### Aim of the task
In this exercise, the entries below include pictures. Repeat exactly the lines from the line with "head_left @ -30" to the line with "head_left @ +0", including both, but without the pictures.

(Recorded data)
--- --- ---

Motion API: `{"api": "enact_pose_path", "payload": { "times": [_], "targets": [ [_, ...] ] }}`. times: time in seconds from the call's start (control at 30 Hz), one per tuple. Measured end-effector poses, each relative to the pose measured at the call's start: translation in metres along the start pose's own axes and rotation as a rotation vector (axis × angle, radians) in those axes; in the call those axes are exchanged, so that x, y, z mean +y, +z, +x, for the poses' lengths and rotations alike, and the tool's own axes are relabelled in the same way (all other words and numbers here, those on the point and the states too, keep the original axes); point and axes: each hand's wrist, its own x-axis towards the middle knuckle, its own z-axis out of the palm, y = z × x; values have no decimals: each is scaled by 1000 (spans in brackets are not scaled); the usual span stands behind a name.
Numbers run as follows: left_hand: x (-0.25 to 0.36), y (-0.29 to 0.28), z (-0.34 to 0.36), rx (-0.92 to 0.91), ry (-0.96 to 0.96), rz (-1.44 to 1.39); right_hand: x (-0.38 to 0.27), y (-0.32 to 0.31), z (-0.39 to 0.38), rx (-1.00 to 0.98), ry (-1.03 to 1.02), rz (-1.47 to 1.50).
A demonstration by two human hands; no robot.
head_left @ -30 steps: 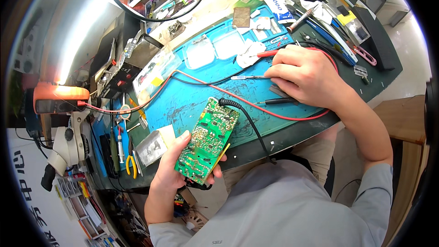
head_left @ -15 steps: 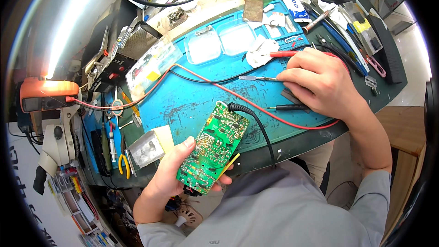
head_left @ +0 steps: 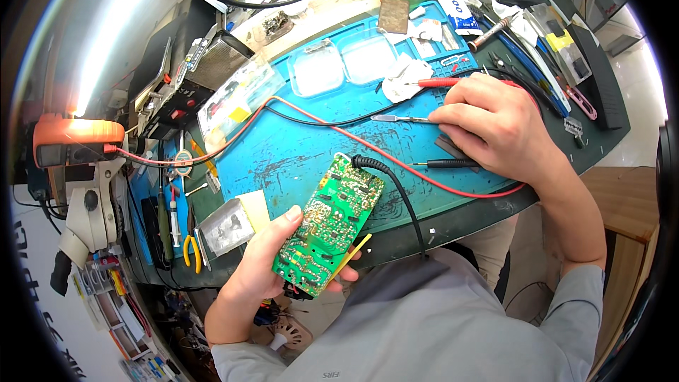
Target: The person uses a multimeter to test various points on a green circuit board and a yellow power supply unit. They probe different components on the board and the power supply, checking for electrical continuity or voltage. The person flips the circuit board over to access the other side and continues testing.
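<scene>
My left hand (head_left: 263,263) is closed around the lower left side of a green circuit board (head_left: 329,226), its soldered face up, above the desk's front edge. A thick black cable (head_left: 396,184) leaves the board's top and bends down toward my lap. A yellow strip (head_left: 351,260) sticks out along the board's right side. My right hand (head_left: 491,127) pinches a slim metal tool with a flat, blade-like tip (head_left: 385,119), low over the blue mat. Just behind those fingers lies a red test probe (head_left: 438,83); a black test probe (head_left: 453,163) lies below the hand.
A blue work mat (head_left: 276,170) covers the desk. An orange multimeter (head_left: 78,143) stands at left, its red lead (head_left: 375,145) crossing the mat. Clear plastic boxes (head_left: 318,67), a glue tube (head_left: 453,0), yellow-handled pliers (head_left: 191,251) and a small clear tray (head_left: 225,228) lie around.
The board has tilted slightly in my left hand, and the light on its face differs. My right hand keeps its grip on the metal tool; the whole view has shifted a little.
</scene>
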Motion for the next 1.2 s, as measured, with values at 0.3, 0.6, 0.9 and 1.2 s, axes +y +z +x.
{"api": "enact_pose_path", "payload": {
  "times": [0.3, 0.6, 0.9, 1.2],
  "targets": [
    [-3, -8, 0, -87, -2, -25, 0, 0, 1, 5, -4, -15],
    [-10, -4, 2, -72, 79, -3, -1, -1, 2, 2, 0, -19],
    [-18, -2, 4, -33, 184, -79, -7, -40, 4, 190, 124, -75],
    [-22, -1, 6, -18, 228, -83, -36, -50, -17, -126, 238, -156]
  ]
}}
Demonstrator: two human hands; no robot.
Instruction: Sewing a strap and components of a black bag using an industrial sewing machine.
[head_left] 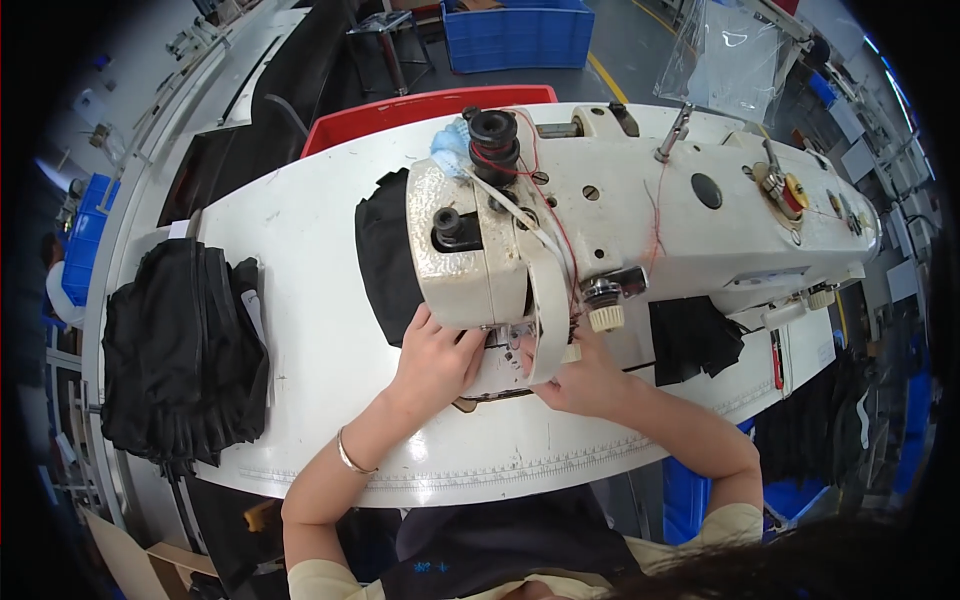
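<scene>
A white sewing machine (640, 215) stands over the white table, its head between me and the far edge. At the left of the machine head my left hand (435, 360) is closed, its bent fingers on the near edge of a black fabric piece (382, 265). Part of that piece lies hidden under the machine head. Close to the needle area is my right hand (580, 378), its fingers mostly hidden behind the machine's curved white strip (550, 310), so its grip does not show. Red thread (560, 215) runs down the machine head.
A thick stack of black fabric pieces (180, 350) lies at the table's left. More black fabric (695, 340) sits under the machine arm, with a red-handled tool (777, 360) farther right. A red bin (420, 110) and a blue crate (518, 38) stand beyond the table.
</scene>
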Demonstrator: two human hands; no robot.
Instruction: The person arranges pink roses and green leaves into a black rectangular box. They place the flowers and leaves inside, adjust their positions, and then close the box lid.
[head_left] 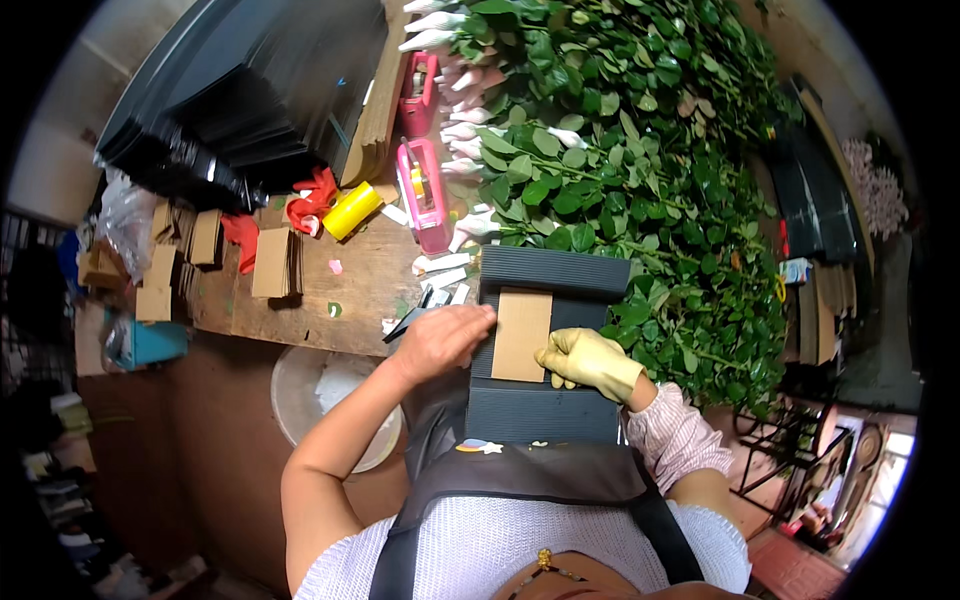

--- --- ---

### Reply
head_left @ -30 steps: 
head_left @ -15 steps: 
head_left @ +0 steps: 

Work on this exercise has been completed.